Folk horror is one of those nebulous sub-genres that seems, when one first sets out to define it, relatively simple. Yet the longer one dwells on it, the more one is exposed to it, the more complicated the definition becomes, until at last one simply throws up one’s hands and exclaims, “Well, I know it when I see it.” It is a subgenre, or a movement, or a style (like film noir, we can’t even agree on what descriptive category of thing it is) that lends itself to personal interpretation. At its core a British phenomenon, it is nevertheless easily adapted to the experience of someone like me, who grew up on a remote farm in Kentucky surrounded by local legends and ghost stories and who watched those vast woods surrounding the farm get whittled away year by year, by development and the need to claim the land for electric towers and other accoutrements of the modern landscape that stride across rural picturesque with the brazen disregard of one of the tripods in The War of the Worlds.
Still, as fluid as the interpretation of folk horror can be, there are a few basic tenets that serve as a foundation and that are, if not always present in every story within the style, certainly important to the formation of its core philosophy. First and foremost is the setting.

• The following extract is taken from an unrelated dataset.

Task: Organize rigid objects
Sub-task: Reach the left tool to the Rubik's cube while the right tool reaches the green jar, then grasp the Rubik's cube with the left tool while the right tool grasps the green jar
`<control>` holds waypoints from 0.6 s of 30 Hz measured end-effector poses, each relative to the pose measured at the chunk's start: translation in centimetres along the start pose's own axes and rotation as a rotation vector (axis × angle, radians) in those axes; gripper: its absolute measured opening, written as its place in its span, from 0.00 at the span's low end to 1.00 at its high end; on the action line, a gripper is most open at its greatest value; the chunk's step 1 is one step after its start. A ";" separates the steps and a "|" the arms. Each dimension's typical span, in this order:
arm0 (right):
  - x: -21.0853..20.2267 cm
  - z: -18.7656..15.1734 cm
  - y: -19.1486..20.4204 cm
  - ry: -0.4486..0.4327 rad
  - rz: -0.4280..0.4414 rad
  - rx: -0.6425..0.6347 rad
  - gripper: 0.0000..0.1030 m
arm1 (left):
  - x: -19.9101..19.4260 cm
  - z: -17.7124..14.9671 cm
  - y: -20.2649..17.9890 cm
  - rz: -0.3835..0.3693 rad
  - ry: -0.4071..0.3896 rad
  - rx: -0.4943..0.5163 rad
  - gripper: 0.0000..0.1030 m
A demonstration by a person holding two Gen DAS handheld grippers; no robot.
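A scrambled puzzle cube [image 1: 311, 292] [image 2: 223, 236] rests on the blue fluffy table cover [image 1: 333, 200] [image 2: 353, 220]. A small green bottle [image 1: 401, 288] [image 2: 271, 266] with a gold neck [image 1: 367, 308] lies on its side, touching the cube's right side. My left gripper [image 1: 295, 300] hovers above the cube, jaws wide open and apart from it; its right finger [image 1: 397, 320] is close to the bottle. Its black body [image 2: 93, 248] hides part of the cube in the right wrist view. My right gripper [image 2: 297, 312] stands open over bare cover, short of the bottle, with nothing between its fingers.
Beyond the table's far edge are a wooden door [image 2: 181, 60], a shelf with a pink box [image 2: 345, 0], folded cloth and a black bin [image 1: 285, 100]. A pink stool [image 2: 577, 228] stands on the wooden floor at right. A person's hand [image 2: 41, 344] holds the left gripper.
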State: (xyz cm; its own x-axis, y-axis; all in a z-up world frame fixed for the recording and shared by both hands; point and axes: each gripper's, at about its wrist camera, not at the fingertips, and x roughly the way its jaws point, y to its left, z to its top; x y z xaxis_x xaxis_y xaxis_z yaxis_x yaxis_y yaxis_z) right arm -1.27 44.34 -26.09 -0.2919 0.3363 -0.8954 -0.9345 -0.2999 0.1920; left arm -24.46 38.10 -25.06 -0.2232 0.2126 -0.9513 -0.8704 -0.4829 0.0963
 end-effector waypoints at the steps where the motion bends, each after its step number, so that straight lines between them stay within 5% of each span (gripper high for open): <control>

Folk horror might be reconfigurable based on personal insight and experience, but it is almost always tied in some way to the land, and the genre’s most notable stories all take place at least partially in some remote, rural village or isolated farming country. Often, this remote rural pastorale is threatened by the encroachment of the modern, often in the form of an industrial development, a research team, or some mysterious military presence. Usually, the central character is an outsider. The outsider may be benevolent, may be antagonistic, but usually, no matter their intentions, their very presence brings about dire consequences. Finally there is, under it all, some ancient belief or legend or power, generally pre-Christian and pagan in nature, that is awakened by the presence of the outsider, disturbed by the march of industrial landscape through the green lands. A conflict inevitably arises between the ancient and the modern, whether it’s a sacred glen versus the need to build a highway or old pagan custom threatened by Christian expansion.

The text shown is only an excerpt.